» **Goal of the exercise**: Filter the lines below, keeping each one that holds "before".

» **Task input**:

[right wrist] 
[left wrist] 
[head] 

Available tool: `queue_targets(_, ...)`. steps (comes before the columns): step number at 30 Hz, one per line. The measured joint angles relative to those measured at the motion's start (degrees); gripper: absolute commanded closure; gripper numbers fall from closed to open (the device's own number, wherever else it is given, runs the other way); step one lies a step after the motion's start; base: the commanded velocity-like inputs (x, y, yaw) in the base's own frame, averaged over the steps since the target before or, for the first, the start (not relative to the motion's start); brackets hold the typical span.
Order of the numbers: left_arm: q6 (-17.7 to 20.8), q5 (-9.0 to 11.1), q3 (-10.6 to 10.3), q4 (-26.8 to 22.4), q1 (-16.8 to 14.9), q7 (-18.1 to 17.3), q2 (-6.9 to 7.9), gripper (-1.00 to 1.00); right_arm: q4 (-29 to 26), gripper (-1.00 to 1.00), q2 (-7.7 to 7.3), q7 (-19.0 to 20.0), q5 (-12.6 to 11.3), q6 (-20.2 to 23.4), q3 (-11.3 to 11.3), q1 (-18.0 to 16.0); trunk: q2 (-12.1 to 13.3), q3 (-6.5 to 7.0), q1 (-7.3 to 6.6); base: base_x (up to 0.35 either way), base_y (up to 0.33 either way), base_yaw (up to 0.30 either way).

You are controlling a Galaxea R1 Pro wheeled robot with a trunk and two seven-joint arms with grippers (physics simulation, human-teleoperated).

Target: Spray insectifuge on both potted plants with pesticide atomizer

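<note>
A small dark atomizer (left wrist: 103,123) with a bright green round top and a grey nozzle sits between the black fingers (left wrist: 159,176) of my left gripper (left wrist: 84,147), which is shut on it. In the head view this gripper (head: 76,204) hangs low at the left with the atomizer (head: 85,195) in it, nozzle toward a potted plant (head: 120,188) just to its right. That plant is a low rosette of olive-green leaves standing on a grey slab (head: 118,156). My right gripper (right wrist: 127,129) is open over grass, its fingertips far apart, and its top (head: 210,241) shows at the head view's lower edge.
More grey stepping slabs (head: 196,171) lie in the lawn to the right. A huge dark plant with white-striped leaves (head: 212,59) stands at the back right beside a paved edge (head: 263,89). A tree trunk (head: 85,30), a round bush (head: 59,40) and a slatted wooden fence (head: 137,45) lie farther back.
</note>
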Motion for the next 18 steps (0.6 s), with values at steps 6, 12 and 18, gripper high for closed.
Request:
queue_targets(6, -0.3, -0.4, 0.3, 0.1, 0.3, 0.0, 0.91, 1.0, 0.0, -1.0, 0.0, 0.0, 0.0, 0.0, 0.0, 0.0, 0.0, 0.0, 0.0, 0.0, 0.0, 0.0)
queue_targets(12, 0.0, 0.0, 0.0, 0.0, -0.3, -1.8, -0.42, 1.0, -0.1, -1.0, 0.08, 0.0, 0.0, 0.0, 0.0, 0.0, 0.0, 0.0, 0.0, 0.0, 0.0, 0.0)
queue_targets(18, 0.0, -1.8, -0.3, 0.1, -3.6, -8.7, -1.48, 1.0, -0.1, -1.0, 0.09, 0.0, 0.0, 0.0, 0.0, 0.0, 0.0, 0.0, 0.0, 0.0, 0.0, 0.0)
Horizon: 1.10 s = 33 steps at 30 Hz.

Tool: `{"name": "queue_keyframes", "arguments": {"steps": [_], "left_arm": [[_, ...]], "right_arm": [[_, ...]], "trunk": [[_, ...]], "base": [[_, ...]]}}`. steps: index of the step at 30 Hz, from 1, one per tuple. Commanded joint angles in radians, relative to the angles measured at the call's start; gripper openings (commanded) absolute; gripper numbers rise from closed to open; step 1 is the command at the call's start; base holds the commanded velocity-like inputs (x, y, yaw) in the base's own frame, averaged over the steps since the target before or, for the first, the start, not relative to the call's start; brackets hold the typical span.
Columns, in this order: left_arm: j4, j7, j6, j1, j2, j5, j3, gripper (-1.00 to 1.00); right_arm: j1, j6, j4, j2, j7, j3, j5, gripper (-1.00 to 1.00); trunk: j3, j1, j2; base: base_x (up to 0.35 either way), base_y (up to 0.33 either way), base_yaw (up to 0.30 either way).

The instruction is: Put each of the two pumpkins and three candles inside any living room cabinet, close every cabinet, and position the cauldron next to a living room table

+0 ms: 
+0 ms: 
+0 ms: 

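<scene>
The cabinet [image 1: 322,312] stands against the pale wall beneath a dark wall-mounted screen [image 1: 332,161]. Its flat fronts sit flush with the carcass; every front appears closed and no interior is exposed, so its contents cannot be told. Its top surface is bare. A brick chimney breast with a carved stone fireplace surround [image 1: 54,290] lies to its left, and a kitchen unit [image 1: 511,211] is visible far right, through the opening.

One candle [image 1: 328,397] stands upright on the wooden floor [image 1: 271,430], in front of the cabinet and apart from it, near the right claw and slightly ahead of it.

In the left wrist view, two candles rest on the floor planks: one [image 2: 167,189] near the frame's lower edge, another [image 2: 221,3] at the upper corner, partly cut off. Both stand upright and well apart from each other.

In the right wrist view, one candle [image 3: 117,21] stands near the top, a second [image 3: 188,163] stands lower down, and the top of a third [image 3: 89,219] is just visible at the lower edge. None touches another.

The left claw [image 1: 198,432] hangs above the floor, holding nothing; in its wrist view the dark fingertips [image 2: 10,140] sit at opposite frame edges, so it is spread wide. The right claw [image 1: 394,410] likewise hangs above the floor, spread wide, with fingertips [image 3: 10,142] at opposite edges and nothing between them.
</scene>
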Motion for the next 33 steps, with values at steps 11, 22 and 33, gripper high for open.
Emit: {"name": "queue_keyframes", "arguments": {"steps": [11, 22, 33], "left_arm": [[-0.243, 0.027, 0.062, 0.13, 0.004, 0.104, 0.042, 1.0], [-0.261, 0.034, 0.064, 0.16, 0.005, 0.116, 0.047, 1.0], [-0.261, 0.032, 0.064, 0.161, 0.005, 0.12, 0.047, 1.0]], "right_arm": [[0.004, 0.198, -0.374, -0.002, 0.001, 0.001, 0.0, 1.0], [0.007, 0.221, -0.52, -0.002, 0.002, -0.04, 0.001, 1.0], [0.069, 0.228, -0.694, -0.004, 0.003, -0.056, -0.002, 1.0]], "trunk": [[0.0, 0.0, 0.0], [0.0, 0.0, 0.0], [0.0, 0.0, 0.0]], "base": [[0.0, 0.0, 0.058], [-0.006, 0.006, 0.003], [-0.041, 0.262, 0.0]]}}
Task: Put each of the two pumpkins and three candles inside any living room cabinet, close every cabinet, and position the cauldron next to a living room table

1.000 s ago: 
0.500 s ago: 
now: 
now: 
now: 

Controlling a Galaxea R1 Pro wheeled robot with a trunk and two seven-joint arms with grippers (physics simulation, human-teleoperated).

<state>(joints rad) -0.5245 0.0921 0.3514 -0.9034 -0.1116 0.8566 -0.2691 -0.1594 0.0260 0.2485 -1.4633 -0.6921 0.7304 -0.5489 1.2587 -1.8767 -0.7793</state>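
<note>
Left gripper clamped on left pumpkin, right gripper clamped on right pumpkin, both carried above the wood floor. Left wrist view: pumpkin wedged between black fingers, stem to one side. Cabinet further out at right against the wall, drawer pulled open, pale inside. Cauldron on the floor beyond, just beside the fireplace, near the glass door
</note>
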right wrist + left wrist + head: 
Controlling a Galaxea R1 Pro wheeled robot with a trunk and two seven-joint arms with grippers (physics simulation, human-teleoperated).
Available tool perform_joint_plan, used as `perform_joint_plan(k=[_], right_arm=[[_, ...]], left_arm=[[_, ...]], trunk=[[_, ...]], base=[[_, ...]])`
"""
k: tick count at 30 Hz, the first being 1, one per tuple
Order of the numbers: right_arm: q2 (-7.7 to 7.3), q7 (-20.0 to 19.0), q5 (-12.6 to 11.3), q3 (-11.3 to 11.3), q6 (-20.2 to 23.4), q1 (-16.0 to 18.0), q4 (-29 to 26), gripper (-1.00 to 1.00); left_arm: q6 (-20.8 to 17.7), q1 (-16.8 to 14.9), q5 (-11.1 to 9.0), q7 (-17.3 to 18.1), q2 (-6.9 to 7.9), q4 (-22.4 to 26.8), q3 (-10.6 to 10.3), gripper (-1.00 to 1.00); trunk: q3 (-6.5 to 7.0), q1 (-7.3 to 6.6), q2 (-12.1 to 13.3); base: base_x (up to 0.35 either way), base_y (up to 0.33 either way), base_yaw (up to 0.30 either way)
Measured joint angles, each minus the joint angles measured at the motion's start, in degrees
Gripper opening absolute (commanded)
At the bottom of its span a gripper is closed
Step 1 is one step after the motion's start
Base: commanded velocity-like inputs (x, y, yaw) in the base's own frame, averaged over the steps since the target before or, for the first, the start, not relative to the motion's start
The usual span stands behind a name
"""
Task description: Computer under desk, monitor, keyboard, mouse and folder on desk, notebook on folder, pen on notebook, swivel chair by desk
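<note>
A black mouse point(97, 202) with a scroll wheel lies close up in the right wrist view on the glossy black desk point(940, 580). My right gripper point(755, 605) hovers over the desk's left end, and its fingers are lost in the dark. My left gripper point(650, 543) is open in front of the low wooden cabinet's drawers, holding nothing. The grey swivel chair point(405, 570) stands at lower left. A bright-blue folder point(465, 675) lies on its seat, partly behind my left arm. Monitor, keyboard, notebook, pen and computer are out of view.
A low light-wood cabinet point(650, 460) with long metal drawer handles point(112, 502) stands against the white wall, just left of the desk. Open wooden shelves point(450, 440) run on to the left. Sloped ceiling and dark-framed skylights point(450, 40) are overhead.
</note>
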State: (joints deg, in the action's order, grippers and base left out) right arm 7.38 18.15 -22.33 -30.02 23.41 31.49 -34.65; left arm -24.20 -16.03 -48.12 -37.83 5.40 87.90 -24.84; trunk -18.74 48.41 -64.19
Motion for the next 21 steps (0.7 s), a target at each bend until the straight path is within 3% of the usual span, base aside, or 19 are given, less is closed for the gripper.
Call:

» **Result of the task**:
Available tool: `queue_targets(_, ...)`. steps (comes before the columns): step number at 30 Hz, one per line. The measured joint angles relative to those measured at the motion's start (degrees); gripper: absolute commanded closure; gripper numbers fall from closed to open (the device's own number, wherever else it is given, runs the other way); step one lies a step after the motion's start; base: the commanded velocity-like inputs (x, y, yaw) in the base's own frame, averaged over the steps since the target before or, for the first, the start (not relative to the motion's start); brackets hold the typical span.
Tool: `{"name": "queue_keyframes", "arguments": {"steps": [_], "left_arm": [[_, ...]], "right_arm": [[_, ...]], "trunk": [[_, ...]], "base": [[_, ...]]}}`. steps: index of the step at 30 Hz, from 1, one per tuple. Commanded joint angles in radians, relative to the angles measured at the call's start; gripper openings (commanded) absolute; gripper numbers rise from closed to open; step 1 is the command at the call's start; base holds the commanded velocity-like inputs (x, y, yaw) in the base's own frame, averaged over the steps since the target before or, for the first, the start, not relative to the call's start; brackets hold the typical span.
Base: commanded velocity-like inputs (x, y, yaw) in the base's own frame, averaged over the steps since the target before or, for the first, the start, not relative to the motion's start

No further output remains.